Enjoy your site. I hope you can shed some light on this problem. Consider this second priority.
I recently tested for the first time the Beretta 391 Urika 12 gauge at a local sporting clay shooting range. I do not own a Beretta auto, but was interested in testing it out on clays. This particular range has guns for shooters who wish to test a gun before purchasing.
Sorry to say my experience with the 391 Urika was disappointing. I would not consider purchasing a 391 unless I have a good understanding of the problem and more importantly confidence the problem is not design related (including having an acceptable rounds between cleaning capacity). This is important for me and is the reason I do not consider the Browning Gold an acceptable auto. I have heard too many Browning Gold owners say the Gold can not shoot more than 200 up to maybe 300 (high side) without requiring heavy cleaning (i.e. soaking gas port mechanism overnight). One gun that performs exceptionally well in this area is the Benelli.
The problem was the bolt release would not close when pressing the release button about 50% of the time. I had to jiggle the bolt back and forth multiple times while depressing the bolt release button before the bolt finally cooperated. The gun cycled flawlessly for the second shot. The problem was related to closing the bolt for the first shot.
This problem was a huge distraction causing delays and impacting my shooting for the worse. About half way through the course , I switched to another gun and let two other people try the 391. At this point my comments about the 391 were anything but URIKA!
They experienced the same problem, but were able to provide some insight into the possible problem. I was informed the magazine cutoff switch might be the culprit. Appears slightly pushing the switch facilitated bolt closure. I was also informed this has been a reoccurring problem, especially early releases, and Beretta may have changed the design.
I would appreciate your insights about this problem, overall reliability of the 391, reasonable volume of rounds between cleanings, and any other pertinent information on the Urika.
There was an early run of 391s that had the problem of automagically engaging the magazine cutoff button on the left side of the receiver occasionally when the gun was fired in a normal way. I believe that this was due to an improper depth of the ball detent notch in the magazine cutoff switch. That was just my guess. It could have been something else. The failure mode you describe matches what I found.

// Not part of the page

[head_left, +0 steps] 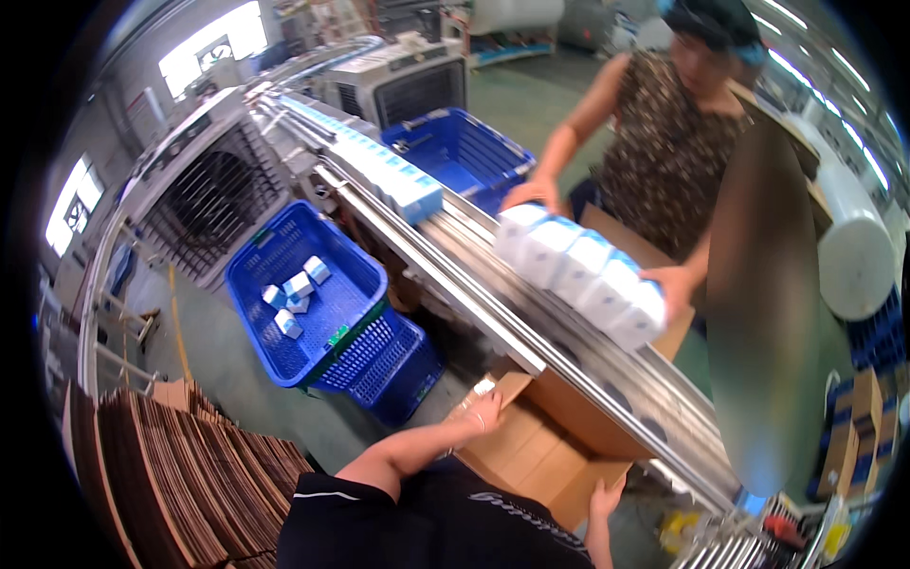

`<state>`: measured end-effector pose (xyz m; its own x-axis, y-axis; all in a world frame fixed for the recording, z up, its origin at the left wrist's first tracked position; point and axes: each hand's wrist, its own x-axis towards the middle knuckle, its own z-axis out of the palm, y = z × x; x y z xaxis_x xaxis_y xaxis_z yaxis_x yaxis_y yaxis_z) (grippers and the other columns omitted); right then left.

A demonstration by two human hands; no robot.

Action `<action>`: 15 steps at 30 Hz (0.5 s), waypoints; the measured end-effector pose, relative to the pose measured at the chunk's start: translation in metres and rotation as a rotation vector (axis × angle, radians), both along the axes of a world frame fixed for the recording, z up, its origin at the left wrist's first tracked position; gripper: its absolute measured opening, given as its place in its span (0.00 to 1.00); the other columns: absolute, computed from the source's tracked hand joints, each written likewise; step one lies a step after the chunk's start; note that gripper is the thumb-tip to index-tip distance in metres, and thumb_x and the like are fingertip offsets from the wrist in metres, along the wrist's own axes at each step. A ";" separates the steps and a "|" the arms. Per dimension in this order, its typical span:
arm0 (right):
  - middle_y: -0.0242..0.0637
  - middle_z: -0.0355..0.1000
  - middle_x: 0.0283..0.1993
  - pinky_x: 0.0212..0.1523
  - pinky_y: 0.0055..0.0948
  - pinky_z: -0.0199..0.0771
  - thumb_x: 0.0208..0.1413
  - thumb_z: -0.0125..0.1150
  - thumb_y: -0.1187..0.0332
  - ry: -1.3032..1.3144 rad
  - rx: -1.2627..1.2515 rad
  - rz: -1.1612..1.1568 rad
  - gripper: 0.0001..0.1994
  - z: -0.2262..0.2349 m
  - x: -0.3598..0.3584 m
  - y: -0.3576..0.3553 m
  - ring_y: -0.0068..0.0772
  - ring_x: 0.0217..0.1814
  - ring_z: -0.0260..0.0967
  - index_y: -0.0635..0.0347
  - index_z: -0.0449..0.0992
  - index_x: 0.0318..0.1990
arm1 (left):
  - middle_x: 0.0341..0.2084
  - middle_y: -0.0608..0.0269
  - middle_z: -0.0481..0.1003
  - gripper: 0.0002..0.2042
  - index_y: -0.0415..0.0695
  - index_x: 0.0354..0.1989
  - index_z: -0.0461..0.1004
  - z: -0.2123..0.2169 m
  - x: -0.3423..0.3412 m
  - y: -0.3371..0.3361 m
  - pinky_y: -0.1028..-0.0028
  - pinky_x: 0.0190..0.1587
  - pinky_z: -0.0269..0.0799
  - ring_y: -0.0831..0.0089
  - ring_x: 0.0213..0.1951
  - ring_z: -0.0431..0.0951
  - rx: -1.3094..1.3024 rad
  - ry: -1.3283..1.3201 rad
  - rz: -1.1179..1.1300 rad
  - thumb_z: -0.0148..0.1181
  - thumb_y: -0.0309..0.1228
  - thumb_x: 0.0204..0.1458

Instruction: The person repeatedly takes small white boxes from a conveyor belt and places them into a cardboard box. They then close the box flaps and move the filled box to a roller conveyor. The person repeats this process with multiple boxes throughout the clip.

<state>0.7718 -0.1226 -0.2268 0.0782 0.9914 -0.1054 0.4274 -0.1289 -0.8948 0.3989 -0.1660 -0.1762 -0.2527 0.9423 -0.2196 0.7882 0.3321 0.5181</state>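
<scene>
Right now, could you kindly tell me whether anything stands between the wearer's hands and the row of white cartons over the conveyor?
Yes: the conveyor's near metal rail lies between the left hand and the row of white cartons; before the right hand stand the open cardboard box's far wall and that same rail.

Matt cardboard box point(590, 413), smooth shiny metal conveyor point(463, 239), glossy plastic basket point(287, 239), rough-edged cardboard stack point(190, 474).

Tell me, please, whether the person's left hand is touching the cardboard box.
Touching. The head view shows the left hand gripping the cardboard box at its edge.
</scene>
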 end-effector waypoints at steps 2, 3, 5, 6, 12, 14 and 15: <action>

Many people thought that they had inadvertently engaged the magazine cutoff switch while shooting, but I tested a gun with that problem (keeping my hands well away from the switch) and proved that it was happening solely due to the gun, not shooter error.
When I called Rich Cole (Beretta guru) and asked about this, he said that he had no reports of it. I didn’t see this problem in later 391s, so it may be that Beretta fixed it themselves. It didn’t involve all that many guns.
Other than the batch of guns with the malady you describe, the only other problem with the 391s (all of them it seems) is that the insides of the forend nut must be kept lubricated. There’s a little spring and poly buffer in the forend nut. If moisture gets in there and starts rust, and if the forend nut is repeatedly tightened down during shooting, you will need Vice Grips to get the nut off. Put a little lube inside the nut, keep some grease on the threads of the shaft and don’t keep tightening the nut down. Tighten it down once moderately when you begin to shoot and then leave it alone. It’s not like an 1100 needing to be cranked down after every few shots. Treat it with some oil and you will never have a problem.
The previous model of the Beretta, the 390, never had either of these problems (magazine cutoff latch or forend nut), but they did have a run of soft links and hammer struts. Beretta fixed those with properly hardened versions and I’m sure that they fixed the 391s problems.